## AIM OF THE TASK
Whenever a line below mentions the word "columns", that line should be copied.

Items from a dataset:
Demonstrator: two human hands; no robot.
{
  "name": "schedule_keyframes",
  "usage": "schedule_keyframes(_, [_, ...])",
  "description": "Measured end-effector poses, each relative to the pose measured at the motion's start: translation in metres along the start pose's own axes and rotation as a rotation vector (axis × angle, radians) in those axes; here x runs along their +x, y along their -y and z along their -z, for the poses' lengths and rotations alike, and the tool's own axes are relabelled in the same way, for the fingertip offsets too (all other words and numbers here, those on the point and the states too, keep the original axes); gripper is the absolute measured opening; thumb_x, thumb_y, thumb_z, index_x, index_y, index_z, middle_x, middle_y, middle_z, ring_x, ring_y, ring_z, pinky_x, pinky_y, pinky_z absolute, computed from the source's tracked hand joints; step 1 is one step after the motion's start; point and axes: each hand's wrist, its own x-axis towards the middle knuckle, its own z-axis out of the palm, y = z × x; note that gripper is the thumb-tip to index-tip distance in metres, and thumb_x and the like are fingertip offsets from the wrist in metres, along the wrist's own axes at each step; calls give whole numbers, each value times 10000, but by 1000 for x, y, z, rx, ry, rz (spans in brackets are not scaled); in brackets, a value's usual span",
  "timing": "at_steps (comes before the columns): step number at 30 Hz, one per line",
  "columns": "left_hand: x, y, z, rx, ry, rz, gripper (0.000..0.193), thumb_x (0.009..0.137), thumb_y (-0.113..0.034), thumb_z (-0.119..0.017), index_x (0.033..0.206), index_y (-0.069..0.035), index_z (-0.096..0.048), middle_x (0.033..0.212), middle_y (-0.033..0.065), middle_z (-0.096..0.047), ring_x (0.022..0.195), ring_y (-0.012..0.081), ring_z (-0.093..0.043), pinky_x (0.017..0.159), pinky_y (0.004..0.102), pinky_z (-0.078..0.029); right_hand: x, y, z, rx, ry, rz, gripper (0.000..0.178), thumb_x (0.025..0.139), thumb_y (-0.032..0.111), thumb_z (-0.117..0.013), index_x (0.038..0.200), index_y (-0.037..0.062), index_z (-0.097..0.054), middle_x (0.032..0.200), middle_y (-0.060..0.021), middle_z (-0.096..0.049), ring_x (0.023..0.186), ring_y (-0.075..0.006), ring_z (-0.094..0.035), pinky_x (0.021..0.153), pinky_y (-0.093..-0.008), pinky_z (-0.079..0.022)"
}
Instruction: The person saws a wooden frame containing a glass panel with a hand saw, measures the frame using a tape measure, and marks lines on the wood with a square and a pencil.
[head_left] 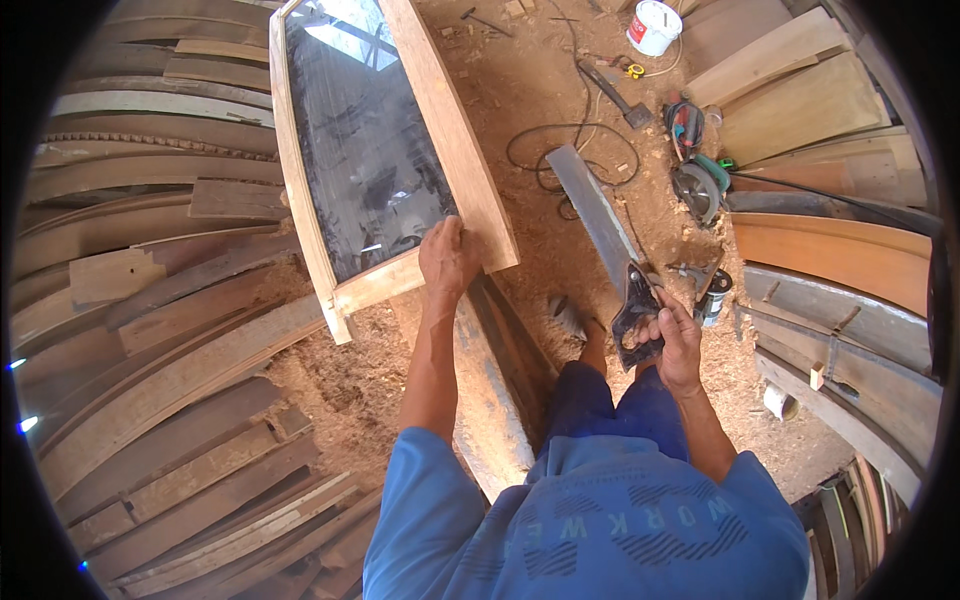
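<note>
Right fingers (pixel 680 326) grip black-handled metal handsaw (pixel 603 213). Left fingers (pixel 450 232) curled at wooden frame (pixel 450 130) around glossy panel (pixel 370 150); can't tell if clasping.

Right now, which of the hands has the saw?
The right hand, gripping the saw by its black handle; the left hand is at the near end of the wooden frame.
</note>
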Motion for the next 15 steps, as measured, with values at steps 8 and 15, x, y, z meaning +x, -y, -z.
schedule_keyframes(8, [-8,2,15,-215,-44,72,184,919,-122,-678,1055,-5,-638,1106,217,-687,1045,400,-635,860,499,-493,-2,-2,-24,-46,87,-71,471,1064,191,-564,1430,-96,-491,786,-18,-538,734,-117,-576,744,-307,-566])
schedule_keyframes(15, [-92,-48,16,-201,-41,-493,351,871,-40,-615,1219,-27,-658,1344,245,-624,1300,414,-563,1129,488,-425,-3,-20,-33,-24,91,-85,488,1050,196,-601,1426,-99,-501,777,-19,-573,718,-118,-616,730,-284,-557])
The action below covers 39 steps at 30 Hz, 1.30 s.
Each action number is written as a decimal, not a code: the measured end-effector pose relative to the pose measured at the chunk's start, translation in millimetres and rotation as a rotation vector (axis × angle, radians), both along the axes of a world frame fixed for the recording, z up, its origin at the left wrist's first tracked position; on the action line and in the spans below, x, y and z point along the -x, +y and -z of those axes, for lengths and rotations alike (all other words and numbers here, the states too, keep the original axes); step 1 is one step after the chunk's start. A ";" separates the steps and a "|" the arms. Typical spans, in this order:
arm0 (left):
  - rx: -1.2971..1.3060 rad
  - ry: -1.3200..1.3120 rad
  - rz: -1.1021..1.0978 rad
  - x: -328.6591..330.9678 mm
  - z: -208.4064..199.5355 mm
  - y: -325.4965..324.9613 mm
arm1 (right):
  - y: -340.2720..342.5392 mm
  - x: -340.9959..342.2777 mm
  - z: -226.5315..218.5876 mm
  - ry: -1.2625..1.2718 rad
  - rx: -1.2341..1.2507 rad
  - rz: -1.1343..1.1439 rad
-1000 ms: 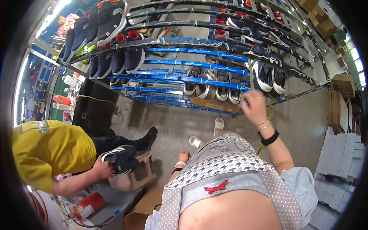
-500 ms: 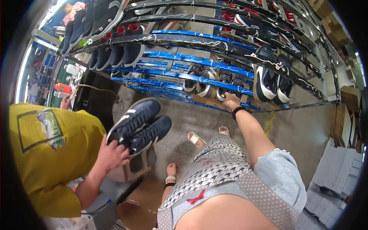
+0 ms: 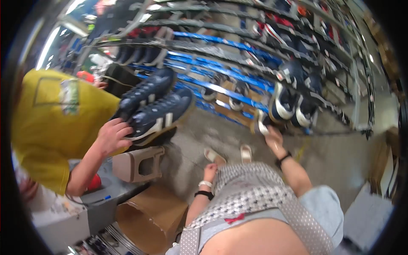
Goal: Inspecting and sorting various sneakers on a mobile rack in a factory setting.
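My right hand (image 3: 275, 142) is closed on a dark sneaker (image 3: 261, 122) with a white sole, drawn toward me just below the rack's blue rails (image 3: 238, 98); whether a second shoe is with it is hidden by blur. My left hand (image 3: 210, 172) hangs by my patterned apron (image 3: 263, 180), fingers curled in, with nothing seen in them. Other sneakers (image 3: 239, 94) rest behind the rails. A pair of larger dark sneakers with white soles (image 3: 284, 102) sits on the rack, right beside the held shoe.
At my left, a co-worker in a yellow shirt (image 3: 46, 127) holds up navy sneakers with white stripes (image 3: 159, 112). Below them stand a beige plastic stool (image 3: 123, 165) and an open cardboard box (image 3: 159, 212). Cartons (image 3: 382, 170) line the right side.
My right hand has pulled a sneaker out from the rack toward me. My left hand has risen toward the apron. The co-worker's navy pair has moved up and closer to the rack.
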State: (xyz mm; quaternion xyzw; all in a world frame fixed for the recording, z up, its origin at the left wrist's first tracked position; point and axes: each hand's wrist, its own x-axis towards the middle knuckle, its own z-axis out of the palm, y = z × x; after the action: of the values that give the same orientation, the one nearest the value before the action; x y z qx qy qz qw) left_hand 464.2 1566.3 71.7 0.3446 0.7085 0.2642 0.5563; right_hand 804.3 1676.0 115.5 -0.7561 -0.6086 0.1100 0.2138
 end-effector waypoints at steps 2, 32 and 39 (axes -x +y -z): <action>-0.005 -0.025 0.115 -24.8 2.4 7.4 | -20.4 7.7 -49.2 0.168 0.330 0.023; 0.246 -1.215 0.083 -44.3 -121.8 -61.3 | -227.0 24.5 -197.0 1.638 0.153 -0.089; 0.178 -1.365 -0.075 -92.0 -178.4 -73.6 | -251.9 -17.5 -217.4 1.488 -0.025 -0.266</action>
State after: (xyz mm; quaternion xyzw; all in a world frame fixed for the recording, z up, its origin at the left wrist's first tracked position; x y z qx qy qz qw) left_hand 556.2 1492.8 250.1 0.0293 0.2298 0.3820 0.8946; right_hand 821.8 1424.1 332.9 -0.4001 -0.3911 0.6094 0.5618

## RESPONSE BOX
  "timing": "at_steps (comes before the columns): step number at 30 Hz, one per line",
  "columns": "left_hand: x, y, z, rx, ry, rz, gripper (0.000..0.193), thumb_x (0.009..0.137), thumb_y (-0.113..0.034), thumb_z (-0.119..0.017), index_x (0.033..0.206), index_y (-0.069..0.035), index_z (-0.096..0.048), middle_x (0.033..0.212), middle_y (-0.033..0.065), middle_z (-0.096..0.047), ring_x (0.022..0.195), ring_y (-0.012..0.081), ring_z (-0.093..0.043), pinky_x (0.017..0.159), pinky_y (0.004..0.102), pinky_z (-0.078..0.029); right_hand: x, y, z, rx, ry, rz, gripper (0.000..0.178), thumb_x (0.025..0.139), thumb_y (-0.032..0.111), thumb_z (-0.117..0.013), index_x (0.038..0.200), index_y (-0.037..0.062), index_z (-0.097..0.054), middle_x (0.032..0.200), middle_y (-0.060..0.021), middle_z (-0.096..0.049), ring_x (0.023..0.186), ring_y (-0.075..0.006), ring_z (-0.094..0.035), pinky_x (0.021..0.153), pinky_y (-0.093..-0.008), pinky_z (-0.079..0.022)"

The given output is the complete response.